On 11/05/07, Maximillian Murphy <m at de-minimis.co.uk> wrote:
> On Thu, 10 May 2007 23:51:34 +0100
> Pete Wright <r3t39 at hotmail.com> runed:
>
> > Has anyone successfully got any adobe/macromedia products running
> > under linux, pref. ubuntu. As a website developer i tend to use
> > macromedia flash and adobe photoshop at work, and sometimes the
> > same here at home. I'm also a hardcore World of Warcraft player, i
> > have researched and discovered that WoW can be run in linux. the
> > only thing that is keeping me attached to windows is the need for
> > windows based programs that aren't native to linux :( which is such
> > a shame as linux has so much power.
>
> Alas I don't know of something that will do this.  If I had to do it myself (and didn't have six+ machines at home) I'd look at one of the virtualisation products out there and run a copy of windows inside a virtual box on linux.  Why sweat trying to get a windows app to run on linux?  (By all means write to Adobe and ask them to ship for linux as well!)
>
> I haven't got round to playing with virtual machines yet but it's been on my todo list for a while.  There's all the more reason to do so now with better virtualisation support in the new AMD and Intel cores.  Parallels and vmware seem to me to be the two front running x86 virtualisation programs, for this kind of application anyway.  Vmware is the more highly regarded of the two but it's also quite expensive.  Parallels was something like 35 GBP the last time I looked.  Given that security isn't going to be an issue you can probably get away with using an old windows system.  I don't know about your adobe programs' OS requirements are but you might well find that win98 is the best bet coz it's old and has a comparatively small memory footprint - significant when you have two operating systems sharing the resources of one machine.  Happy me.  I know a nathing about windows & haven't used it even once in over a year, and then only under protest.
>
> If you go down the virtualisation route, can I come & play too? ;)

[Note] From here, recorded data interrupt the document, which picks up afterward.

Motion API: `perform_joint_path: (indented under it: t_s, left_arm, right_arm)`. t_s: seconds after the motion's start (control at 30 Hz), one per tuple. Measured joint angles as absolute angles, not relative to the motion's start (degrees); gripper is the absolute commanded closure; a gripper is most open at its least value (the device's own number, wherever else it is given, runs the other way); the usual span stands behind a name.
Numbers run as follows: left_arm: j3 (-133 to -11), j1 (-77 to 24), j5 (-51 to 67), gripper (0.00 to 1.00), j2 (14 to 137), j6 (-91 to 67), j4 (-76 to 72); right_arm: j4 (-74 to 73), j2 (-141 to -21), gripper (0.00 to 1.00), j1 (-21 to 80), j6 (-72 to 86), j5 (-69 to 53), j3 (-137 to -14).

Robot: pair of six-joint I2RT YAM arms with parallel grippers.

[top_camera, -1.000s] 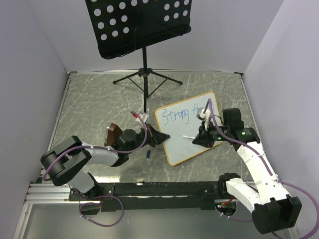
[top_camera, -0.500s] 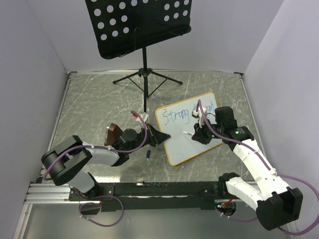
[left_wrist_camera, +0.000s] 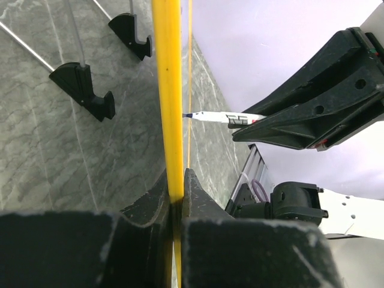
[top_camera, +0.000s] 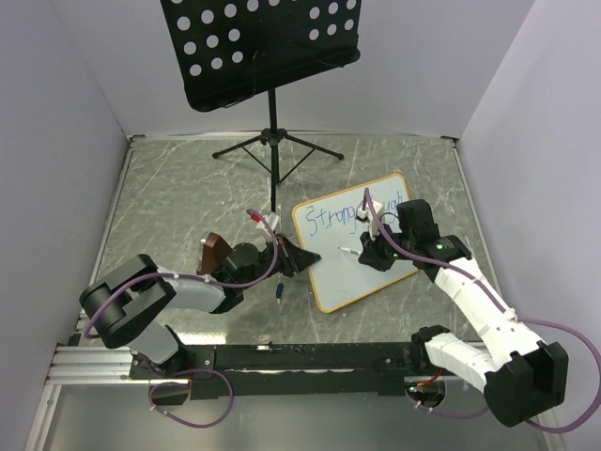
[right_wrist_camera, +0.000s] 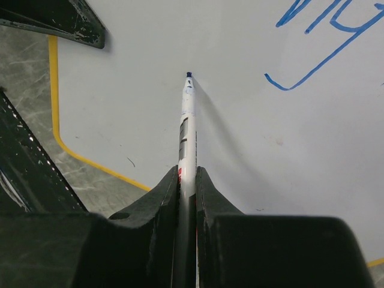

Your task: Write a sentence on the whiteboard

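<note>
The whiteboard point(top_camera: 349, 282) carries a blue sentence point(top_camera: 329, 218) beginning "Strong", marker point(right_wrist_camera: 188, 120) just below.

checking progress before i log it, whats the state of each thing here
whiteboard, edge clamped in left gripper, lower half blank
sentence, unfinished, only a top line in blue
marker, uncapped, tip at the whiteboard
left gripper, shut on whiteboard
right gripper, shut on marker
music stand, upright at the back
</note>
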State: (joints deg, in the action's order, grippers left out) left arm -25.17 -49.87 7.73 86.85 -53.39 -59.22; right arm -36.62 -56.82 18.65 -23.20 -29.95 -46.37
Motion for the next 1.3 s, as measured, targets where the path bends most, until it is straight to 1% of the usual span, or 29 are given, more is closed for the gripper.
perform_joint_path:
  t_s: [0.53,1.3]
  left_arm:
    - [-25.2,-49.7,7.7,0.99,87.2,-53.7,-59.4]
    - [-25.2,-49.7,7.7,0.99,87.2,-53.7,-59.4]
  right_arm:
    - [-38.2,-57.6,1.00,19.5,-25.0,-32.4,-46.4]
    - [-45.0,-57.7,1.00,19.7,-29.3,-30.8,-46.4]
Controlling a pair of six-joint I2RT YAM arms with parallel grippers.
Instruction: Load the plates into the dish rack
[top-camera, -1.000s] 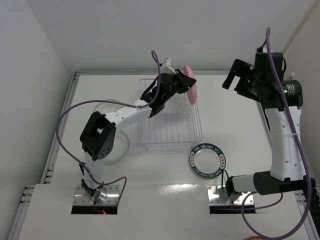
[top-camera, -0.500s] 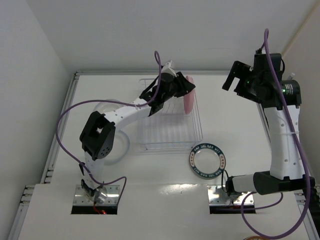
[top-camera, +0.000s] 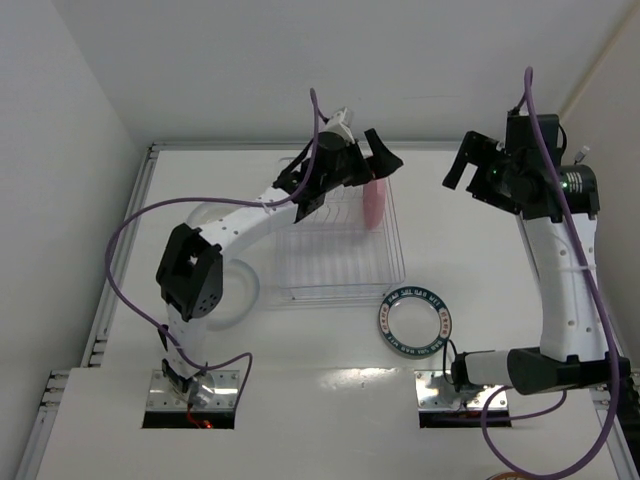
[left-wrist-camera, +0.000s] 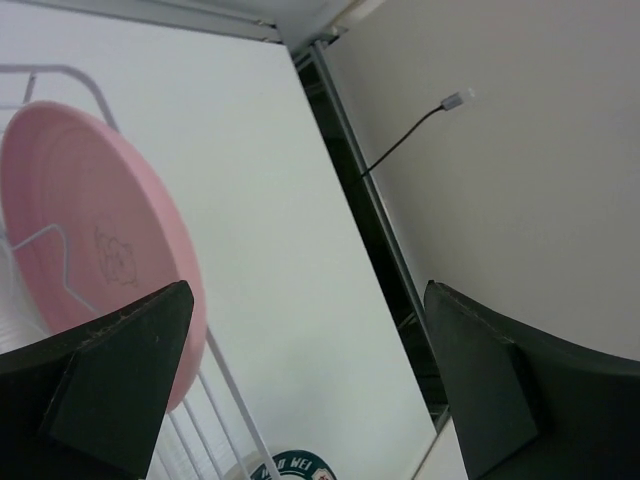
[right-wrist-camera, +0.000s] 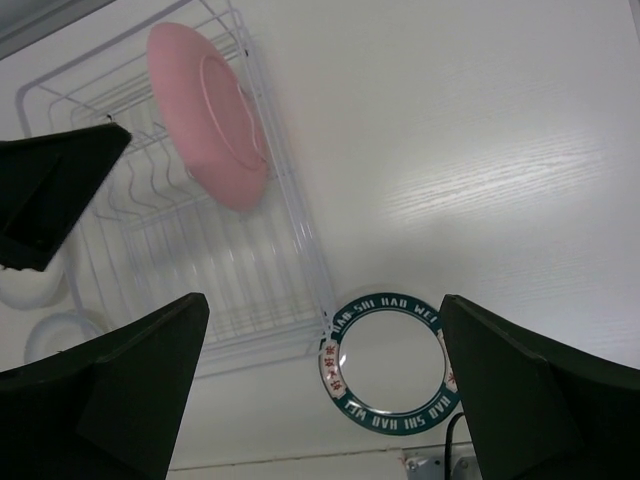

I've used vmware fairly extensively and have just started playing
around with virtualbox.  The latter seems very good and (if you can
use/buy the "free for non-commercial use" version rather than the open
source one) you get the benefit of shared folders, which is currently
not present in vmware player (you have to pay for the workstation
version for that).  You can use the free vmware player quite easily:
there are loads of methods for making virtual machines without using
the full workstation package (based mainly on qemu I believe).
Alternatively (assuming this is still available), you could download
the trial version of vmware workstation, use it to make the virtual
machine and then use vmware player to run the thing.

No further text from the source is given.